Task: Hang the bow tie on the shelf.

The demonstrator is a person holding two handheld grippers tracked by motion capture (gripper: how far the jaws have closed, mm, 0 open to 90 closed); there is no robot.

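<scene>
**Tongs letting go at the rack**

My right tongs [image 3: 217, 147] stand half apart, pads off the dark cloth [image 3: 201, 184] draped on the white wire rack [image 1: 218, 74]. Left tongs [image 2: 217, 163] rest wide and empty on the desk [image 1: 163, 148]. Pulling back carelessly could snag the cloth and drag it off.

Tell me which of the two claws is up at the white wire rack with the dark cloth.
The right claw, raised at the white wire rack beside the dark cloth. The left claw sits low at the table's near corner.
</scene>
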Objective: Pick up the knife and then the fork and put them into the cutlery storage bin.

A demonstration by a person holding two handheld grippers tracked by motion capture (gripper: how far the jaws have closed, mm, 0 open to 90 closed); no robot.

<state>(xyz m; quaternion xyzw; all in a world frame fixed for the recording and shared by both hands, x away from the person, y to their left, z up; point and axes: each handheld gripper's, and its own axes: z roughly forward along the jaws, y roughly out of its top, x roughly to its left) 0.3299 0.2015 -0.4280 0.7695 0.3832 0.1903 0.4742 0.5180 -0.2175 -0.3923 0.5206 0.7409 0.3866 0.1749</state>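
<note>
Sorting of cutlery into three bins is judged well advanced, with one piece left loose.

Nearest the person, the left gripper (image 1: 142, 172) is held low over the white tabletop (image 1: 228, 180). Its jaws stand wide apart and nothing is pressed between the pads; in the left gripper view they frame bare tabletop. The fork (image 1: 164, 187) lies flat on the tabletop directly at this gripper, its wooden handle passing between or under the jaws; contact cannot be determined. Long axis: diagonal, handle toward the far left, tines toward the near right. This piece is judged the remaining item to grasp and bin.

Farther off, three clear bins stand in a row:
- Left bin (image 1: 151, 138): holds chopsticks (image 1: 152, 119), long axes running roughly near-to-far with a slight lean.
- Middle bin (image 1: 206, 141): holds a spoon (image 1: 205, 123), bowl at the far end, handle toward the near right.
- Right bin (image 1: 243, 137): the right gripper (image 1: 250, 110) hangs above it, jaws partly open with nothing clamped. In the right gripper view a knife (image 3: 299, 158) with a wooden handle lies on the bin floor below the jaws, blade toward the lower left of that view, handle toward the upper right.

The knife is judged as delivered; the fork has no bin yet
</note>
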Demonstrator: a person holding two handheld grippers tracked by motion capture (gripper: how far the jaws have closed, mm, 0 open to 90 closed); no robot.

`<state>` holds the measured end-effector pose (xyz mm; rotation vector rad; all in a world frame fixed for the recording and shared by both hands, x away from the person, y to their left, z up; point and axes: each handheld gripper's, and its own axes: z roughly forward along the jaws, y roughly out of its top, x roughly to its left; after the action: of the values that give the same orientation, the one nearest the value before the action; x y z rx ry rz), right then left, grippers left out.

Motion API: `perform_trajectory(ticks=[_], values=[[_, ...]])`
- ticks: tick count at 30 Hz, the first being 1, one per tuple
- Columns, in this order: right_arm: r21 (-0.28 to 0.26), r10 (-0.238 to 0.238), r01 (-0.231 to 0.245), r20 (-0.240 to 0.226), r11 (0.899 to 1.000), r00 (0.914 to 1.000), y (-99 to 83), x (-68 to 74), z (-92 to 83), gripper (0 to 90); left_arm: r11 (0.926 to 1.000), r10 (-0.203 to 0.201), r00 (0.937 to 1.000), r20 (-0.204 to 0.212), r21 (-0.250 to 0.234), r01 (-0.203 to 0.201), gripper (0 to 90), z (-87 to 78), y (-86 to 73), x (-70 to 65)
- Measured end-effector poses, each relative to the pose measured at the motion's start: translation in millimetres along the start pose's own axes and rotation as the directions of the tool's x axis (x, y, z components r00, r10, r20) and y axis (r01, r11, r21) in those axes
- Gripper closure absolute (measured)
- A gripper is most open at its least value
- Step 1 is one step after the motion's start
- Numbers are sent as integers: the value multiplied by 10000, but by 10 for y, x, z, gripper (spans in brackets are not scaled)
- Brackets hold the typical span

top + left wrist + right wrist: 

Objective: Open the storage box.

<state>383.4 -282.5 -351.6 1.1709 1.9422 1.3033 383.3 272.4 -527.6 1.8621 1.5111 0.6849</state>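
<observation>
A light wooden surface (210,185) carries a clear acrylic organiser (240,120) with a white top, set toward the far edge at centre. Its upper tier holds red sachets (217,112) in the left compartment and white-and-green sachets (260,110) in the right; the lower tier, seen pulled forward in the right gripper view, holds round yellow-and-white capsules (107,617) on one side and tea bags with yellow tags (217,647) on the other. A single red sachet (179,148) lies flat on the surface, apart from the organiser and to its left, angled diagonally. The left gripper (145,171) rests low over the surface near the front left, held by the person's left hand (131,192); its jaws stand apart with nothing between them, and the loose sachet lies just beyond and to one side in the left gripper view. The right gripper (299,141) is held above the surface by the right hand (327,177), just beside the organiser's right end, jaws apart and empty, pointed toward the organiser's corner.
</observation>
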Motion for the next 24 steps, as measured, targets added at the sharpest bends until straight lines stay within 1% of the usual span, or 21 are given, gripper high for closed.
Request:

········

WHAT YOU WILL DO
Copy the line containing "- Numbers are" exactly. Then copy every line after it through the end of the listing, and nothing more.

YOUR RESPONSE
- Numbers are sent as integers: the value multiplied by 10000, but by 10 for y, x, z, gripper (spans in brackets are not scaled)
- Brackets hold the typical span

top + left wrist + right wrist: 

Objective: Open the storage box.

<state>383.4 -282.5 -351.6 1.1709 1.9422 1.3033 383.3 272.4 -527.6 1.8621 1.5111 0.6849</state>
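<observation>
A light wooden surface (210,185) carries a clear acrylic organiser (240,120) with a white top, set toward the far edge at centre. Its upper tier holds red sachets (217,112) in the left compartment and white-and-green sachets (260,110) in the right; the lower tier, seen pulled forward in the right gripper view, holds round yellow-and-white capsules (107,617) on one side and tea bags with yellow tags (217,647) on the other. A single red sachet (179,148) lies flat on the surface, apart from the organiser and to its left, angled diagonally. The left gripper (145,171) rests low over the surface near the front left, held by the person's left hand (131,192); its jaws stand apart with nothing between them, and the loose sachet lies just beyond and to one side in the left gripper view. The right gripper (299,141) is held above the surface by the right hand (327,177), just beside the organiser's right end, jaws apart and empty, pointed toward the organiser's corner.
</observation>
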Motion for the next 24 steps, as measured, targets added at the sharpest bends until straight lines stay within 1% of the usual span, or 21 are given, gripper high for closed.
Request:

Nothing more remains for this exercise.